His drawings are informative of the long process he had to go through, and it does reverberate with my method of working - pencil on paper is the medium I am most comfortable in. Many ideas are born from and develop through scribbles in my sketchbook. However, my platform is all about material experiments, thats how projects got kickstarted at the beginning of the year. Only through making you come across certain material qualities or project possibilities that you wouldn't have imagined otherwise. But I sometimes feel that my imagination runs faster than my hands can craft it into at least a sketch model, so thats when the drawing gets my preference.


I find Scarpa's material choices very interesting, especially in Brion Vega tomb, where fascinating wood patterns meet metal against concrete, lined with water and vegetation:
The plasticity and serenity into which Scarpa works the concrete, remind me of Tadao Ando's architecture:
Brion Vega

Tadao Ando's Church of Light

Nonetheless, I find Ando's work much more refined, elegant and spatially rewarding.
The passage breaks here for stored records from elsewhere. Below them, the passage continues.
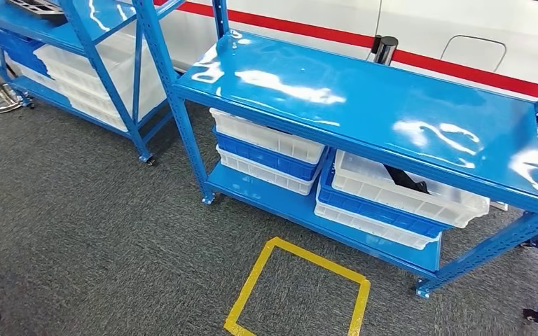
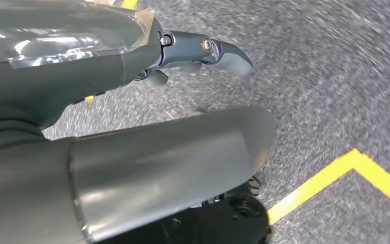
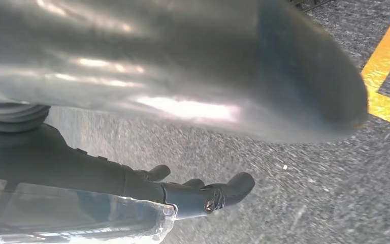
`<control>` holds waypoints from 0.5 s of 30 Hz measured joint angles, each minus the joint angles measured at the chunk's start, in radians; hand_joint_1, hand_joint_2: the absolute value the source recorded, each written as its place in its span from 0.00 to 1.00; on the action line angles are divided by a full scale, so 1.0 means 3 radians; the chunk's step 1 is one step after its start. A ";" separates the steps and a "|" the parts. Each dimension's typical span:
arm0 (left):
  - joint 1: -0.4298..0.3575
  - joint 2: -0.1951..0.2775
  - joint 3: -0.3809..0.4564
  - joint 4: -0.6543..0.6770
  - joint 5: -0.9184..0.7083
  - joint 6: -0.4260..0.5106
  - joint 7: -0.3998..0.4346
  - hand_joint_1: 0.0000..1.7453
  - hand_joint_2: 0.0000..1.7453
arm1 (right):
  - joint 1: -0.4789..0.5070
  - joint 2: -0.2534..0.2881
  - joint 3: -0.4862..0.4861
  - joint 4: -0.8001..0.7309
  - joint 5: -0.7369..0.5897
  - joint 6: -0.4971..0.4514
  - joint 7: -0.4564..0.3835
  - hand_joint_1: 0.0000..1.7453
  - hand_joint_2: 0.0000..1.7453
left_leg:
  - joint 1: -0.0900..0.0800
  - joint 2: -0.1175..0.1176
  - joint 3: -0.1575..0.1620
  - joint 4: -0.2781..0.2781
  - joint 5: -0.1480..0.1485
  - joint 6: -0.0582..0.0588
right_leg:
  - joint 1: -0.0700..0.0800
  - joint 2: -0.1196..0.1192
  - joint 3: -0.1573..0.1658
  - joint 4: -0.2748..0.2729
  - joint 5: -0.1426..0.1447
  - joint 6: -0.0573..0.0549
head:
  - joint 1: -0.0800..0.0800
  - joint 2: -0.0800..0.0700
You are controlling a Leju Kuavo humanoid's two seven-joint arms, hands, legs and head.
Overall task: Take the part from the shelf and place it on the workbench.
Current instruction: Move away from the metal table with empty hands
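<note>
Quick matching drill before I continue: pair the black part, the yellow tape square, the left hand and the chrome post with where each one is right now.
Things:
1. black part
2. yellow tape square
3. left hand
4. chrome post

Places:
A. behind the shelf's top board
B. hanging over the grey carpet
C. in a white bin on the lower shelf
D. on the floor before the shelf

Pairs: 1-C, 2-D, 3-B, 4-A
</note>
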 joint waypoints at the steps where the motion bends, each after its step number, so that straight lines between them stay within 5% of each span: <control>1: 0.0001 0.0000 0.0000 0.0000 -0.0001 -0.0003 0.0002 0.00 0.00 | -0.0002 0.0000 -0.0001 0.0000 0.0002 0.0000 0.0000 0.00 0.00 | -0.0007 -0.0026 0.0012 -0.0040 -0.0001 0.0005 | 0.0003 0.0033 -0.0018 0.0001 0.0008 0.0019 | 0.0001 0.0000; 3: 0.0000 0.0000 0.0000 0.0000 0.0000 -0.0007 0.0004 0.00 0.00 | 0.0003 -0.0001 -0.0005 0.0000 0.0008 0.0000 0.0001 0.00 0.00 | -0.0027 0.0045 0.0013 -0.0065 0.0018 0.0035 | -0.0002 0.0096 -0.0055 -0.0006 0.0027 0.0067 | 0.0001 0.0000; 5: -0.0005 -0.0003 0.0000 0.0000 0.0003 -0.0007 0.0004 0.00 0.00 | 0.0009 -0.0003 -0.0008 0.0000 0.0016 0.0000 -0.0001 0.00 0.00 | -0.0033 0.0134 0.0023 -0.0111 0.0051 0.0090 | 0.0003 0.0010 -0.0123 0.0082 -0.0017 0.0086 | 0.0007 0.0000; 7: -0.0004 -0.0003 0.0000 0.0000 0.0005 -0.0004 0.0004 0.00 0.00 | 0.0003 -0.0002 -0.0009 0.0001 0.0020 0.0001 -0.0002 0.00 0.00 | -0.0038 0.0229 0.0022 -0.0135 0.0067 0.0124 | 0.0011 -0.0163 -0.0296 0.0422 -0.0182 0.0060 | 0.0020 0.0000; 10: 0.0001 0.0001 0.0001 0.0000 0.0005 0.0000 0.0004 0.00 0.00 | 0.0006 -0.0004 -0.0011 0.0001 0.0023 0.0001 -0.0003 0.00 0.00 | -0.0052 0.0377 0.0009 -0.0133 0.0066 0.0131 | 0.0010 -0.0249 -0.0528 0.0942 -0.0374 0.0067 | 0.0026 0.0000; 11: 0.0001 0.0000 0.0001 0.0000 0.0005 0.0000 0.0004 0.00 0.00 | 0.0011 -0.0006 -0.0012 0.0001 0.0022 0.0001 -0.0003 0.00 0.00 | -0.0053 0.0421 0.0008 -0.0132 0.0065 0.0130 | 0.0009 -0.0264 -0.0483 0.0890 -0.0345 0.0093 | 0.0027 0.0000; 13: 0.0000 -0.0005 0.0001 0.0000 0.0005 -0.0001 0.0002 0.00 0.00 | 0.0012 -0.0012 -0.0014 0.0000 0.0022 0.0001 -0.0005 0.00 0.00 | -0.0056 0.0499 0.0018 -0.0129 0.0059 0.0118 | 0.0002 -0.0368 -0.0210 0.0427 -0.0196 0.0141 | 0.0028 0.0000; 15: -0.0002 -0.0007 0.0001 0.0000 0.0005 -0.0002 -0.0004 0.00 0.00 | 0.0001 -0.0015 -0.0016 0.0000 0.0022 0.0002 -0.0010 0.00 0.00 | -0.0074 0.0564 0.0034 -0.0123 0.0041 0.0084 | 0.0011 -0.0493 0.0008 0.0029 -0.0081 0.0135 | 0.0025 0.0000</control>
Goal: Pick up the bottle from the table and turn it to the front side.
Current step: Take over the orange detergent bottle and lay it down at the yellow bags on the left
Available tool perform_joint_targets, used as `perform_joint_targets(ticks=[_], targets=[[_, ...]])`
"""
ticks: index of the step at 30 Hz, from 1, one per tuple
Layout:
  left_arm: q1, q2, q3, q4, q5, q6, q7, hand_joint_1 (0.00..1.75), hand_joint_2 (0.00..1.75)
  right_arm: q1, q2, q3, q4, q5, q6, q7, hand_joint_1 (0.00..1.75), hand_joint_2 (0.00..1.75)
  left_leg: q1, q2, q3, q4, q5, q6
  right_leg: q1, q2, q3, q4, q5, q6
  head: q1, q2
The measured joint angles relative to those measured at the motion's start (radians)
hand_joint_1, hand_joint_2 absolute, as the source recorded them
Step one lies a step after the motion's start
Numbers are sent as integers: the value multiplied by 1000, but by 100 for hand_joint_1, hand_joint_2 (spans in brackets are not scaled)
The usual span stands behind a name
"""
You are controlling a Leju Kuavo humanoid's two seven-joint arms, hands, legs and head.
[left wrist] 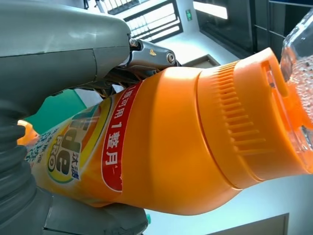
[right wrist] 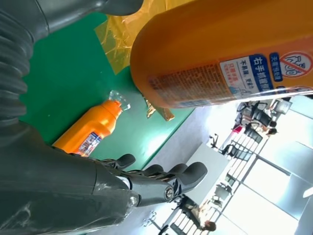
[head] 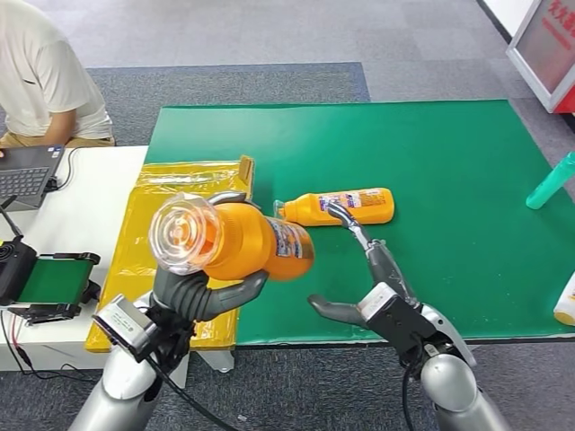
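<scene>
My left hand (head: 203,296) grips an orange detergent bottle (head: 251,241) and holds it up on its side above the table's near edge, its clear cap (head: 181,232) pointing toward the camera. The left wrist view shows the bottle (left wrist: 166,142) close up, its brand label partly under my hand (left wrist: 55,44). A second orange bottle (head: 342,206) lies on its side on the green mat (head: 440,180). My right hand (head: 369,287) hovers open just right of the held bottle, fingers spread toward the lying one. In the right wrist view the held bottle's base (right wrist: 229,54) hangs beside the fingers (right wrist: 166,178).
A yellow plastic sheet (head: 145,242) covers the table's left part. A person in a white shirt (head: 40,72) sits at a laptop (head: 27,171) at the far left. A teal bottle (head: 551,182) and a white-yellow object (head: 566,301) lie at the right edge.
</scene>
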Motion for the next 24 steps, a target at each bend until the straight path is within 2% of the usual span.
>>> perform_joint_targets(ticks=[2,7,10,14,24], targets=[[2,0,2,0,-29,20,0,175,175,3,0,-3,-2,-1,-2,0,0,175,0,0,0,0,0,0,0,0,0,0,0,0,0,0],[16,4,16,1,-295,206,27,175,175,34,1,-30,-28,-15,-26,0,0,175,0,0,0,0,0,0,0,0,0,0,0,0,0,0],[32,9,41,4,-400,292,39,175,175,77,0,-63,-63,-26,-41,-9,0,175,0,0,0,0,-1,0,0,0,-1,0,0,0,0,0],[51,21,90,8,-617,408,80,175,175,147,0,-115,-128,-21,-46,-43,0,175,0,0,0,0,-1,0,0,0,-1,0,-1,0,0,0],[60,63,212,82,-889,442,199,175,175,290,0,-211,-274,28,-38,-106,0,175,0,0,0,0,-1,0,0,0,-1,0,-1,0,0,0]])
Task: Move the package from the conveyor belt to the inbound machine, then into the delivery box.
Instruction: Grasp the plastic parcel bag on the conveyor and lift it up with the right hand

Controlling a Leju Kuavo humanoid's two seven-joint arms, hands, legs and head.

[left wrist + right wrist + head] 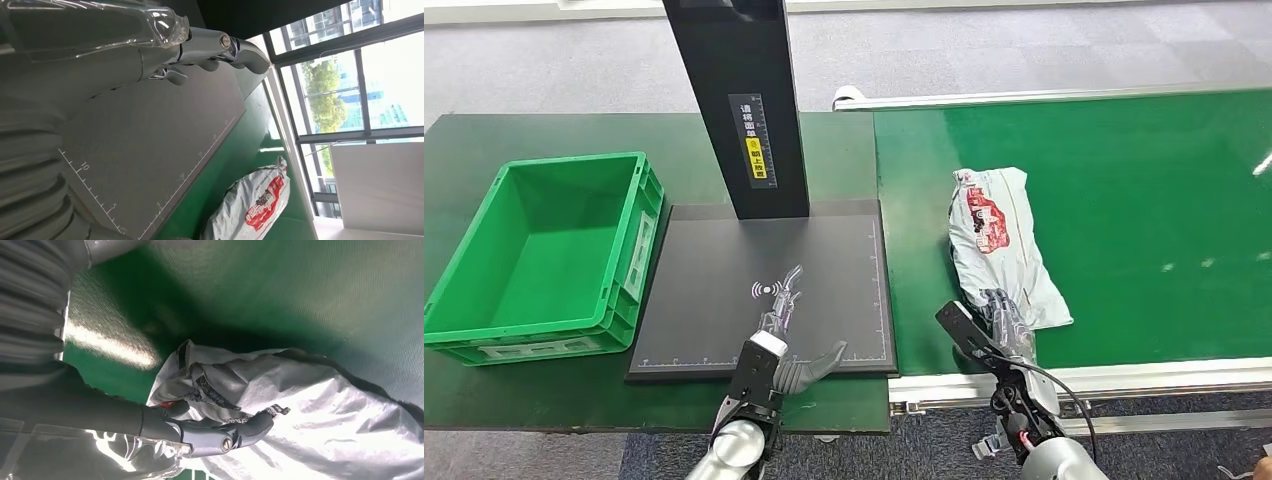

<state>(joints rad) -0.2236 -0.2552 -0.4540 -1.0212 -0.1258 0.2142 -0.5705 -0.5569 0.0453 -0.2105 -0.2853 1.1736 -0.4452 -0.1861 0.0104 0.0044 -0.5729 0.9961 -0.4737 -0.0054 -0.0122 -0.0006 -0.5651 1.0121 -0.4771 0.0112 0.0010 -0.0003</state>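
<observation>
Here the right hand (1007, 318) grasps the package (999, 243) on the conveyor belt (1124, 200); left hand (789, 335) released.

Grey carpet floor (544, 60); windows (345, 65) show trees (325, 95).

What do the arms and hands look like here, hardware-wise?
Both arms are silver. The left hand has a black wrist block, a white band, thin metallic fingers and a thick grey thumb. The right hand has dark fingers, a black wrist block and loose black cables. Wrist views show grey ribbed covers and clear plastic wrap.
</observation>
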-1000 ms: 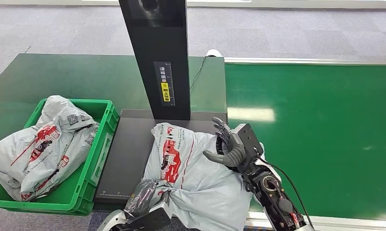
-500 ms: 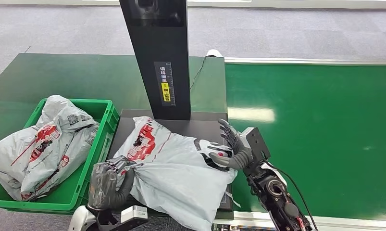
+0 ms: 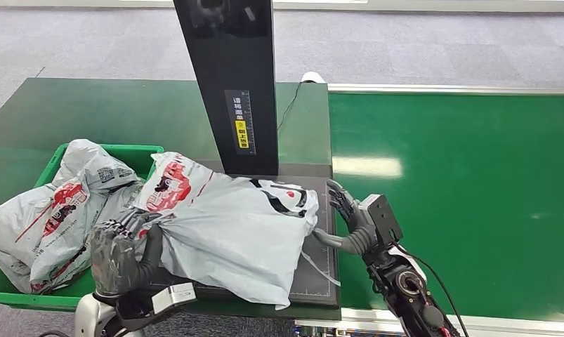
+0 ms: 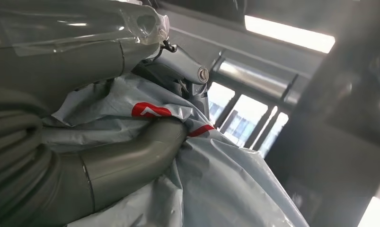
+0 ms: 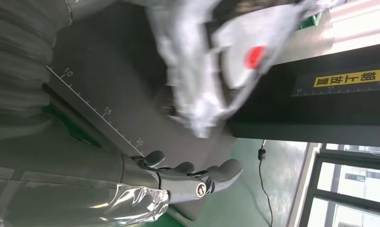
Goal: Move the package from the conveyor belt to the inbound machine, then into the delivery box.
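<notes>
A grey plastic mailer package (image 3: 226, 225) with red print lies across the dark platform of the inbound machine (image 3: 319, 281), its left end reaching over the rim of the green delivery box (image 3: 149, 149). My left hand (image 3: 121, 254) grips the package's bunched left end; the left wrist view shows the thumb (image 4: 131, 161) wrapped around the grey film of the package (image 4: 216, 189). At the platform's right edge my right hand (image 3: 352, 221) is open, its fingers apart and just clear of the package (image 5: 216, 66).
The machine's black scanner column (image 3: 233, 84) rises behind the platform. The green box holds other grey mailers (image 3: 61, 210). The green conveyor belt (image 3: 468, 189) stretches to the right, with a metal edge rail (image 3: 489, 324) at the front.
My left hand has dragged the package leftward across the platform, so its left end now overlaps the green box. The right hand, which was touching the package, is now off it and has slid slightly right.
</notes>
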Robot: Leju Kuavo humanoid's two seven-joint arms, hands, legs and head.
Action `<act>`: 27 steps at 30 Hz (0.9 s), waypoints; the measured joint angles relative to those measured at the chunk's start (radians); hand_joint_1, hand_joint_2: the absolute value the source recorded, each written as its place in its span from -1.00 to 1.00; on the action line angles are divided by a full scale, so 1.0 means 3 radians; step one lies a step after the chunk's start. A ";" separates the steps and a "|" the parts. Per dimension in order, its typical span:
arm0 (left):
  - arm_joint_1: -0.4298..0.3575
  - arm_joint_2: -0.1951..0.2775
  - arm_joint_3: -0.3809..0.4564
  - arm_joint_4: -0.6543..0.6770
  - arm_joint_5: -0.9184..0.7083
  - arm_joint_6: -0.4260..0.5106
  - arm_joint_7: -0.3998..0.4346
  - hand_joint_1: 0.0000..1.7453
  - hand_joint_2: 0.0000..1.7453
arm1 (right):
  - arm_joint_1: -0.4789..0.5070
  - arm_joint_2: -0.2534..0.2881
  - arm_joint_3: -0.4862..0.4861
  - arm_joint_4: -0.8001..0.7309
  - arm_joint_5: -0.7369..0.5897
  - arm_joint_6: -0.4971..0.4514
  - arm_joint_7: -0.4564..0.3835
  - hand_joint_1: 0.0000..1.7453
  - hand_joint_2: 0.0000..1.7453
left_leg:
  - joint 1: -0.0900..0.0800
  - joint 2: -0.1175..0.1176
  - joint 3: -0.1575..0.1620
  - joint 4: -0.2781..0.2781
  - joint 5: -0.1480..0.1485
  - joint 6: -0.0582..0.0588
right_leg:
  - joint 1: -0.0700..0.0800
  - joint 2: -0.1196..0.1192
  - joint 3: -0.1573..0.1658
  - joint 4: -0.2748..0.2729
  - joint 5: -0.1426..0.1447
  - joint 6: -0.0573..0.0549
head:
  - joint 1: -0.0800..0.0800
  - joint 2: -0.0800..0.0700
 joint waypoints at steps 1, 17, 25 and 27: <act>-0.0002 -0.0033 0.0069 -0.0027 0.0037 0.0000 -0.0066 1.00 1.00 | 0.0010 -0.0007 -0.0002 -0.0011 0.0000 -0.0002 -0.0001 -1.00 1.00 | 0.0000 0.0000 0.0000 0.0000 0.0000 0.0000 | 0.0000 0.0000 0.0000 0.0000 0.0000 0.0000 | 0.0000 0.0000; -0.0142 -0.0769 0.1363 -0.0394 0.0737 0.0000 -0.1085 1.00 1.00 | 0.0103 -0.0028 -0.0009 -0.0078 -0.0006 -0.0026 -0.0020 -1.00 1.00 | 0.0000 0.0000 0.0000 0.0000 0.0000 0.0000 | 0.0000 0.0000 0.0000 0.0000 0.0000 0.0000 | 0.0000 0.0000; -0.0148 -0.0828 0.1452 -0.0426 0.0738 0.0000 -0.1092 1.00 1.00 | 0.0105 -0.0027 -0.0009 -0.0079 -0.0006 -0.0026 -0.0024 -1.00 1.00 | -0.0001 0.0000 0.0000 0.0000 0.0000 0.0000 | -0.0001 0.0000 0.0000 0.0000 0.0000 0.0000 | 0.0000 0.0000; -0.0149 -0.0835 0.1462 -0.0430 0.0739 -0.0001 -0.1092 1.00 1.00 | 0.0105 -0.0028 -0.0009 -0.0079 -0.0006 -0.0026 -0.0024 -1.00 1.00 | 0.0000 0.0000 0.0001 0.0000 0.0000 0.0000 | -0.0001 0.0000 0.0000 0.0000 0.0000 0.0000 | 0.0000 0.0000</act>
In Brion Vega I sometimes feel that spaces are cluttered with detail and decoration, almost a sort of Baroque of Modernism.



I have to admit though, most of the details are beautiful and carefully designed, and the openings are thoughtfully placed to orchestrate an architectural journey, but somehow they do not work together.  Each element craves for attention and tries to overwhelm the other.
It's almost as if Carlo Scarpa wanted to show off numerous design exercises that he very cleverly managed to solve. 
However, it reminds me more of ornamented Art Nouveau than of purist Modernism.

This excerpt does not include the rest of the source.